▶ _Task objective_
Please repeat exactly the lines below from the one containing "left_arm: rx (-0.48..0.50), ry" down to the one containing "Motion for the", both included, and nothing else.

▶ _Source material_
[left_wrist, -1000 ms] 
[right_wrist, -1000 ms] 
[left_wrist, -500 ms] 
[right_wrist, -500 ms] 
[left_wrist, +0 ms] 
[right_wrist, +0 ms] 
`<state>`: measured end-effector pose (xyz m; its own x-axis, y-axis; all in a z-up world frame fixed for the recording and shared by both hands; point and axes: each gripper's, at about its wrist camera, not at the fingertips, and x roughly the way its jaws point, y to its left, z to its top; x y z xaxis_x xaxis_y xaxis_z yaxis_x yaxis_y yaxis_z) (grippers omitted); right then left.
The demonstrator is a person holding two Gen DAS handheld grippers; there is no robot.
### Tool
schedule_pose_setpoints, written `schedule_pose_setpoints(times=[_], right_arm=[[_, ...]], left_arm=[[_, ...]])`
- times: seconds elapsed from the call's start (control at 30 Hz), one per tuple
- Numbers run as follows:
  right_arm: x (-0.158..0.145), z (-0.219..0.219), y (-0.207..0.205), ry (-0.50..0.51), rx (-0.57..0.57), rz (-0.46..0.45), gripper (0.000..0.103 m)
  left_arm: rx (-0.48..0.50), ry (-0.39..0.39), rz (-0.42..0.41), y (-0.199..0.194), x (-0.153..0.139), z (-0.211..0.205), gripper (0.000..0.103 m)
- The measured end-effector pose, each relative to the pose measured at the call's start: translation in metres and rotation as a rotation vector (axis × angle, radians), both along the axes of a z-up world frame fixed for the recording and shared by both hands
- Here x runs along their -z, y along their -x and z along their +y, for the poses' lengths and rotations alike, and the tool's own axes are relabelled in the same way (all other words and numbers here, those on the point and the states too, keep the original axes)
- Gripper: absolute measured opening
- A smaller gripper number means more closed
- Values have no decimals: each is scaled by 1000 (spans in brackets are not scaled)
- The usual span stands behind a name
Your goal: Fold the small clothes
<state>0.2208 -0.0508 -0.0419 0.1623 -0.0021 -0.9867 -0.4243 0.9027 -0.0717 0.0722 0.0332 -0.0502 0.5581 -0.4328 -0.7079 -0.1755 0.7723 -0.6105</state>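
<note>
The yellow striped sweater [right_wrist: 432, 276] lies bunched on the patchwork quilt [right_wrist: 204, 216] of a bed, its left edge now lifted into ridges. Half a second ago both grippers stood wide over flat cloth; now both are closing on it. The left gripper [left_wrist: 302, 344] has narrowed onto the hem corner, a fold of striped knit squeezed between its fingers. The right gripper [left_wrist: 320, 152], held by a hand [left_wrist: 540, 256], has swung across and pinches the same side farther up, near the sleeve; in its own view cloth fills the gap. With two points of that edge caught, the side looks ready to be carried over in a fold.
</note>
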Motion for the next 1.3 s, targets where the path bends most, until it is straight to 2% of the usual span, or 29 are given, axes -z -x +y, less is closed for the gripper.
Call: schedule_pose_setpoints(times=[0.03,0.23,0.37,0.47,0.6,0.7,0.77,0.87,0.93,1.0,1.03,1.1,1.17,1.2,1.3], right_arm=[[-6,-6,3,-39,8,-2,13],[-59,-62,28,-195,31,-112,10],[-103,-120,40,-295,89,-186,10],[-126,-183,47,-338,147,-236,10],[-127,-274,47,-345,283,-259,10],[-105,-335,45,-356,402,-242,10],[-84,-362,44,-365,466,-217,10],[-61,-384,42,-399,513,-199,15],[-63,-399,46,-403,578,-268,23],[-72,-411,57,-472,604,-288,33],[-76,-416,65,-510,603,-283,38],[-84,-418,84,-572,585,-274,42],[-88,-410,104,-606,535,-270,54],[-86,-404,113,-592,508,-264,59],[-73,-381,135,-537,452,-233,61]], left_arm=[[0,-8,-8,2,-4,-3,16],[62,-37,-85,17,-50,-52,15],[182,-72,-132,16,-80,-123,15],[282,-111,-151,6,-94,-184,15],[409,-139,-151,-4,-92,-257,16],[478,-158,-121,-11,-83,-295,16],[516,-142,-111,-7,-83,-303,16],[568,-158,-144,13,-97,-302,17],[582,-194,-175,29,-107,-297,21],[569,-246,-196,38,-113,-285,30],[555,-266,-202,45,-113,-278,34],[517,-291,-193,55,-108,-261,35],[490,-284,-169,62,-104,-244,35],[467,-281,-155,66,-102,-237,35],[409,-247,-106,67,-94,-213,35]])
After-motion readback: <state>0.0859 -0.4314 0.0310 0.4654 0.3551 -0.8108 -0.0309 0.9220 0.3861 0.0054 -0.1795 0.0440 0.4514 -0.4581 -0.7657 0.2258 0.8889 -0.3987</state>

▶ _Answer space_
  left_arm: rx (-0.48..0.50), ry (-0.39..0.39), rz (-0.42..0.41), y (-0.199..0.194), x (-0.153..0.139), z (-0.211..0.205), gripper (0.000..0.103 m)
- The measured end-effector pose, each relative to the pose measured at the call's start: translation in metres and rotation as a rotation vector (axis × angle, radians), both along the axes of a z-up world frame fixed for the recording and shared by both hands
- Here x runs along their -z, y along their -x and z along their +y, for the poses' lengths and rotations alike, and the tool's own axes are relabelled in the same way (all other words and numbers here, those on the point and the states too, keep the original axes)
- Gripper: absolute measured opening
- A smaller gripper number means more closed
- Values have no decimals: each is scaled by 1000 (spans in brackets are not scaled)
- The usual span stands behind a name
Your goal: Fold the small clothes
<state>0.2208 -0.0508 -0.0419 0.1623 -0.0021 -0.9867 -0.4243 0.9027 -0.0717 0.0722 0.0332 -0.0502 0.5581 -0.4328 -0.7079 -0.1755 0.7723 -0.6105</state>
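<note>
The yellow striped sweater [right_wrist: 432, 276] lies bunched on the patchwork quilt [right_wrist: 204, 216] of a bed, its left edge now lifted into ridges. Half a second ago both grippers stood wide over flat cloth; now both are closing on it. The left gripper [left_wrist: 302, 344] has narrowed onto the hem corner, a fold of striped knit squeezed between its fingers. The right gripper [left_wrist: 320, 152], held by a hand [left_wrist: 540, 256], has swung across and pinches the same side farther up, near the sleeve; in its own view cloth fills the gap. With two points of that edge caught, the side looks ready to be carried over in a fold.
</note>
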Motion for the next 1.3 s, targets where the path bends most, until it is straight to 2% of the usual span, or 29 are given, axes -z -x +y, less is closed for the gripper.

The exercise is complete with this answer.